- _Work order_: Your answer should consist only of the lines below from the one with "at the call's" through the one with "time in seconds", copied exactly.

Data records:

== Segment start ==

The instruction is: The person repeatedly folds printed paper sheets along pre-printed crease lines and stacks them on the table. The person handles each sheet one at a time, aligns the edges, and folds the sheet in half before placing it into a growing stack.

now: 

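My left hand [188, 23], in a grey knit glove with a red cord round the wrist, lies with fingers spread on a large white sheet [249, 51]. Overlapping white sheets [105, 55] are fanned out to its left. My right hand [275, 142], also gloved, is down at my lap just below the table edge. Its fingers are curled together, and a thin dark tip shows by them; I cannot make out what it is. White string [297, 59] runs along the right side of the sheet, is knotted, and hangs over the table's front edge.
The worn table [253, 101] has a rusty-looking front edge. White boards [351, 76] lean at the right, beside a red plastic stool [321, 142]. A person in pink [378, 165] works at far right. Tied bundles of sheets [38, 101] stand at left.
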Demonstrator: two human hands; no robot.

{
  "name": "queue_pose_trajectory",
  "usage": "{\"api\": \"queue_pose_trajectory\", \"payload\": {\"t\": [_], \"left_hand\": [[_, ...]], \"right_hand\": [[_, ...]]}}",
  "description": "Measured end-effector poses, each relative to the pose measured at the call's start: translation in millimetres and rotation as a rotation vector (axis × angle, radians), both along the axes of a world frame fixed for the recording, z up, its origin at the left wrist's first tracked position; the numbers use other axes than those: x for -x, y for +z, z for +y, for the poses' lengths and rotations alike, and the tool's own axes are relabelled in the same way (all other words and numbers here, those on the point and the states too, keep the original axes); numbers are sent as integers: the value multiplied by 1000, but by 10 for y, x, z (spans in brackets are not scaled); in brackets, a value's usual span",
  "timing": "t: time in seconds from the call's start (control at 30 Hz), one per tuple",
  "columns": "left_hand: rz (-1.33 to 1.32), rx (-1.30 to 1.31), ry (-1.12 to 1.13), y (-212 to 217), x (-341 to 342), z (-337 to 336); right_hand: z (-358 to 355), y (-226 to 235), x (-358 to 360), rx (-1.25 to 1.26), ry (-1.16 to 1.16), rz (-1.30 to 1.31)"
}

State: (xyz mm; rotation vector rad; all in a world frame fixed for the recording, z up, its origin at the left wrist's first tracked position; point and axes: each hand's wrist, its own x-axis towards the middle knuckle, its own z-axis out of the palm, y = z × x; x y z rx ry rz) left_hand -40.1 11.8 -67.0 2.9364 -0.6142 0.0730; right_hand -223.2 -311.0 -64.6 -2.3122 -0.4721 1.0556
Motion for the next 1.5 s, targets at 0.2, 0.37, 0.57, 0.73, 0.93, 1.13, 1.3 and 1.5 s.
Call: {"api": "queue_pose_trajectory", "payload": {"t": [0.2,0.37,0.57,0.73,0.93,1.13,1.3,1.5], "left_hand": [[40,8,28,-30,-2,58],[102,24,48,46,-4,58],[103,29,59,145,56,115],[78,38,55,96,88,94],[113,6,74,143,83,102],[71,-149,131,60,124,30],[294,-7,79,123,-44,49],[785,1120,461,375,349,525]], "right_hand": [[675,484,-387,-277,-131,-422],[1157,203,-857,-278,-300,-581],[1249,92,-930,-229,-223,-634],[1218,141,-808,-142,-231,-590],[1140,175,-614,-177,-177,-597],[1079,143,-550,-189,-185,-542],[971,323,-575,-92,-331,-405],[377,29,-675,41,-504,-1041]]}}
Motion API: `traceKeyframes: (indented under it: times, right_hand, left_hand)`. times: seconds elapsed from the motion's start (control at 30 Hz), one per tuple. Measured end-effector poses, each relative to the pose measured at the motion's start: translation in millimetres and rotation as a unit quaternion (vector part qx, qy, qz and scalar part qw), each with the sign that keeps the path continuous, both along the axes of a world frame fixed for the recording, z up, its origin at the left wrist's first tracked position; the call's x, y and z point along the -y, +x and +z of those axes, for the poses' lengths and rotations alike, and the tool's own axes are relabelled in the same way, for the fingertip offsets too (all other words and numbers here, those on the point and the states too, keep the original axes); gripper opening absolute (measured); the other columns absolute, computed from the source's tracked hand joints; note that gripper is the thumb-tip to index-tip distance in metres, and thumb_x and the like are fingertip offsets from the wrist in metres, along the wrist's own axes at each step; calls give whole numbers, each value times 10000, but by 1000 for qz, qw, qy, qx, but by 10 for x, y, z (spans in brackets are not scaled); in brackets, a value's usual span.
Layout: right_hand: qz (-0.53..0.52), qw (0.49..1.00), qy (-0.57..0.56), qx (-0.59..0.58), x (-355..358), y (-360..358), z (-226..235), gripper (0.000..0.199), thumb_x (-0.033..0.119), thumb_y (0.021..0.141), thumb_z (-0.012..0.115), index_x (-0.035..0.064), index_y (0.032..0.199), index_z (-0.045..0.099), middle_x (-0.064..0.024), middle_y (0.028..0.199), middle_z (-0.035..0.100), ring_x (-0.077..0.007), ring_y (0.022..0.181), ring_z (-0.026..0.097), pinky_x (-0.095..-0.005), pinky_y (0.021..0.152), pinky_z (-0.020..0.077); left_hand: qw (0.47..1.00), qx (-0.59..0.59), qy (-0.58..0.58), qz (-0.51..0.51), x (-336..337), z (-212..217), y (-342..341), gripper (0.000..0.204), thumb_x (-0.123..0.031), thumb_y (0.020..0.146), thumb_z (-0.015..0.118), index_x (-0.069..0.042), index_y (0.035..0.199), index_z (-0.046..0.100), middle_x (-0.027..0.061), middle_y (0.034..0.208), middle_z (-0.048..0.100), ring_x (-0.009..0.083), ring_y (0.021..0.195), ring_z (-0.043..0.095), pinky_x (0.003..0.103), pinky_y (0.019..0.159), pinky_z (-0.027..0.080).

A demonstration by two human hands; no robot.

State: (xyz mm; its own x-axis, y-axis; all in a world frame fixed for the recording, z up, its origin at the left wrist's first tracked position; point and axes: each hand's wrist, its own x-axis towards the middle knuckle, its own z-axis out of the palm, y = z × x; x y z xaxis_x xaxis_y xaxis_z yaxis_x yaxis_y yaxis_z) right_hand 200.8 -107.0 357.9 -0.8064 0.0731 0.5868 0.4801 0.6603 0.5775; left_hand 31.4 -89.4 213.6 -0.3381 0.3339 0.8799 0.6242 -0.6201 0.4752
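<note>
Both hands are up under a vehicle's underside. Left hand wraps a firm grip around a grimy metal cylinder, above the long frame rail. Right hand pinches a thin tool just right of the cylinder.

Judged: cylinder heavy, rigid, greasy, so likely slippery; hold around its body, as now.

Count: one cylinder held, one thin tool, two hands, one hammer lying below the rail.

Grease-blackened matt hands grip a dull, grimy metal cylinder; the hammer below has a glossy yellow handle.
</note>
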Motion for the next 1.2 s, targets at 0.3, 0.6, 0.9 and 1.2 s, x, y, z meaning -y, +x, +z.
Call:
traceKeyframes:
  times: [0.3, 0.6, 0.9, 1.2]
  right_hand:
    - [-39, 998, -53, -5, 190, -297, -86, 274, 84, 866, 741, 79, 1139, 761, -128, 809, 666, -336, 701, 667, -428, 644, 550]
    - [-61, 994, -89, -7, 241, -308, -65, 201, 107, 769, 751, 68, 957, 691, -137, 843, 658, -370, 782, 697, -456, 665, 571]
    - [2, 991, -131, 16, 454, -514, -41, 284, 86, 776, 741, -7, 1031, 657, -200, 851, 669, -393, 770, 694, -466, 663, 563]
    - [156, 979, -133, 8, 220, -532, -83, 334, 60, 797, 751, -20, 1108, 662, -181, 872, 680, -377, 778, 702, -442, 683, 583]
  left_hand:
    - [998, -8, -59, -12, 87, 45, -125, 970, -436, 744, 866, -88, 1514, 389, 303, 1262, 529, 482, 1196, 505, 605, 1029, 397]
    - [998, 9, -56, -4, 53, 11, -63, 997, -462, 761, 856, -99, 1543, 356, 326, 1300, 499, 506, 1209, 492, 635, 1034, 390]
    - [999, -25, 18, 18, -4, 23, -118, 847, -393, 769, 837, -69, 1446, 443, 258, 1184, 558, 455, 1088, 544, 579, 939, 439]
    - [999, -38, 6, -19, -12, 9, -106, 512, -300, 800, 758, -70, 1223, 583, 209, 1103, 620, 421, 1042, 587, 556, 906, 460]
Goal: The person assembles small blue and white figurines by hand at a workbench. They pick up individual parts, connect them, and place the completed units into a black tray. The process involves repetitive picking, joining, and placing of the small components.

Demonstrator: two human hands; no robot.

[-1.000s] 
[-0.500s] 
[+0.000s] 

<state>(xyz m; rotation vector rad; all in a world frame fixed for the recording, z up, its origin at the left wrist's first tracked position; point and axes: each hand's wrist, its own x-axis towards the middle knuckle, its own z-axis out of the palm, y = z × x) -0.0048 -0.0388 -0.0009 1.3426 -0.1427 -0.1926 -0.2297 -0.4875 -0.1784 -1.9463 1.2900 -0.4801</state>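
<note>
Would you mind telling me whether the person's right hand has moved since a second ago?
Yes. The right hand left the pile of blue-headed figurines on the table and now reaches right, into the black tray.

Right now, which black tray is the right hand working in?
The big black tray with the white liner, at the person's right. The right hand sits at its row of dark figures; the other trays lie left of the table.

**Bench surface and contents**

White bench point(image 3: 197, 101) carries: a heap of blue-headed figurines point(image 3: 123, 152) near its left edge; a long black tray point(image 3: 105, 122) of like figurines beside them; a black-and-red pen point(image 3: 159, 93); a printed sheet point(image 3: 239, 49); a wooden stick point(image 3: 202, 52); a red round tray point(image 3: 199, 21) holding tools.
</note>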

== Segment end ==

- _Written answer_:
  "description": "Measured end-effector poses, each relative to the pose measured at the call's start: translation in millimetres and rotation as a rotation vector (axis × angle, radians), both along the axes of a world frame fixed for the recording, z up, its origin at the left wrist's first tracked position; the numbers use other axes than those: x for -x, y for +z, z for +y, for the poses' lengths and rotations alike, and the tool's own axes are relabelled in the same way (all other words and numbers here, those on the point and the states too, keep the original axes); numbers are sent as integers: the value multiplied by 1000, but by 10 for y, x, z (spans in brackets are not scaled); in brackets, a value's usual span",
  "timing": "t: time in seconds from the call's start (control at 30 Hz), one per tuple",

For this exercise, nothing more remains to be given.